Solution Approach 2:
The system replaces the mechanical laser-cutting approach with an optical photolabeling approach. Instead of using a large-beam laser for physical cutting that sacrifices precision, the system uses controlled photolabeling with precisely positioned light to mark regions of interest, achieving both spatial precision and operational ease.
3Adaptability or versatility
If spatially targeted optical microproteomics is used, then de novo spatial proteomics is enabled, but sensitivity and specificity are insufficient to reach mass spectrometry requirements
Solution Approach 1:
The system performs preliminary photolabeling action at the exact locations of regions of interest before mass spectrometry analysis. By pre-marking the specific spatial locations with photolabels, the system ensures that subsequent MS analysis focuses on the correct proteins with high sensitivity and specificity, enabling reliable de novo spatial proteomics.
Solution Approach 2:
The system introduces photolabels as an intermediary between the optical imaging system and the mass spectrometry system. These photolabels serve as markers that bridge the two techniques, allowing the MS to detect and identify proteins at the precisely marked spatial locations with the required sensitivity and specificity.

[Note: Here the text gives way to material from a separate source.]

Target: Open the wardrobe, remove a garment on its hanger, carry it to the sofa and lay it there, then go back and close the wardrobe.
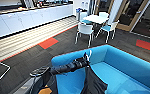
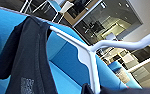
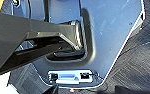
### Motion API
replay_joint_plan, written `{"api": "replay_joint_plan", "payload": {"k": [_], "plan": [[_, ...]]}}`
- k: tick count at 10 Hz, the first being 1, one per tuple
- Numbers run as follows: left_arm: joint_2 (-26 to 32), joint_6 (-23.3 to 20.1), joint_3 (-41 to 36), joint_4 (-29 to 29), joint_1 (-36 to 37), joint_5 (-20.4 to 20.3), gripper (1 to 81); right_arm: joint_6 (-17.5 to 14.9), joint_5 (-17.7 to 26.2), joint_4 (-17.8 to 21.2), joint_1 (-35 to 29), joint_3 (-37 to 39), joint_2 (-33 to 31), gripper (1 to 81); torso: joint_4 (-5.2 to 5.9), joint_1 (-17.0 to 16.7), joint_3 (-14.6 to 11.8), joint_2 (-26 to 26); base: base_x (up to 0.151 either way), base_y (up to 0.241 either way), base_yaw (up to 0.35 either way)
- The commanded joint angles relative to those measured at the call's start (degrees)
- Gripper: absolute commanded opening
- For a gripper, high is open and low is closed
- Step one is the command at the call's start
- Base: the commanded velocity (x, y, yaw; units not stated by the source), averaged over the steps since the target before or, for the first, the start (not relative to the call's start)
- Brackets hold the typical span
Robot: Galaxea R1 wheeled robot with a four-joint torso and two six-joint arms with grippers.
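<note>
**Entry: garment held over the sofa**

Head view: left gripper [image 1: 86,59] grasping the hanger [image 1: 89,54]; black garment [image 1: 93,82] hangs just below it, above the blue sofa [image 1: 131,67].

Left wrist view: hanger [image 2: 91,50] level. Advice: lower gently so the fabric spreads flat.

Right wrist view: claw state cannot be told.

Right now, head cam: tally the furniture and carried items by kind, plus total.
Blue sofa: 1
White table: 1
White chairs: 3 plainly visible
Black shirt: 1
White hanger: 1
Total: 7
</note>
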State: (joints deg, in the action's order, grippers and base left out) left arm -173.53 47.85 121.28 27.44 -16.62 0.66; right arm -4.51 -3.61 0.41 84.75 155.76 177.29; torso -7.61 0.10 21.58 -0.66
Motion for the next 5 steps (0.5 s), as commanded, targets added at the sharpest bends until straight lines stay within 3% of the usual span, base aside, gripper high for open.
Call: {"api": "replay_joint_plan", "payload": {"k": [1, 5], "plan": [[3.18, -0.56, -1.40, 5.25, 8.48, -1.27, 1.0, -0.32, 4.05, 0.02, 0.03, -0.38, 0.46, 81.1, 0.00, 0.00, 0.00, 0.00, 0.000, 0.000, 0.000], [8.72, -0.65, -0.96, 8.07, 6.99, 0.04, 1.0, -0.32, 4.05, 0.02, -0.05, -0.47, 0.46, 81.1, 0.00, 0.00, 0.00, 0.00, 0.000, 0.000, 0.000]]}}
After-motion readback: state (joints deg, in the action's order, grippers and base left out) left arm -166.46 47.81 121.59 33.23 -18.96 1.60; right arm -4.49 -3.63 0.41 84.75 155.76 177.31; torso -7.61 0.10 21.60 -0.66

Applied Scientific Principles
This section explains which scientific principles are used to turn an abstract innovation direction into a practical engineering solution.
Function Achieved in This Case
Enables rapid and precise photolabeling of multiple regions of interest, overcoming the limitations of existing technologies by significantly reducing illumination time while ensuring maximum area coverage within the regions of interest.
Implementation Method 1
applies proximity photolabeling to tag the proteins accurately in the target area. After photolabeling, the biotinylated proteins are extracted from the samples
Data Source
AI summary
A microscope-based system is provided. The microscope-based system includes an illumination assembly comprising an illumination light source and a pattern illumination device, and a processing module coupled to the illumination light source and the pattern illumination device. The processing module is configured to identify regions of interest in a sample to generate a two-dimensional illumination mask for each of the multiple fields of view, and for each field of view, determine an illumination sequence of the regions of interest by minimizing a sum of a plurality of region-to-region traveling distances between sequential regions of interest, determine an illumination path following the illumination sequence within each of the regions of interest, and control the illumination light source and the pattern illumination device to illuminate the regions of interest based on the illumination sequence and the illumination path for each of the multiple fields of view. Methods of use are also provided.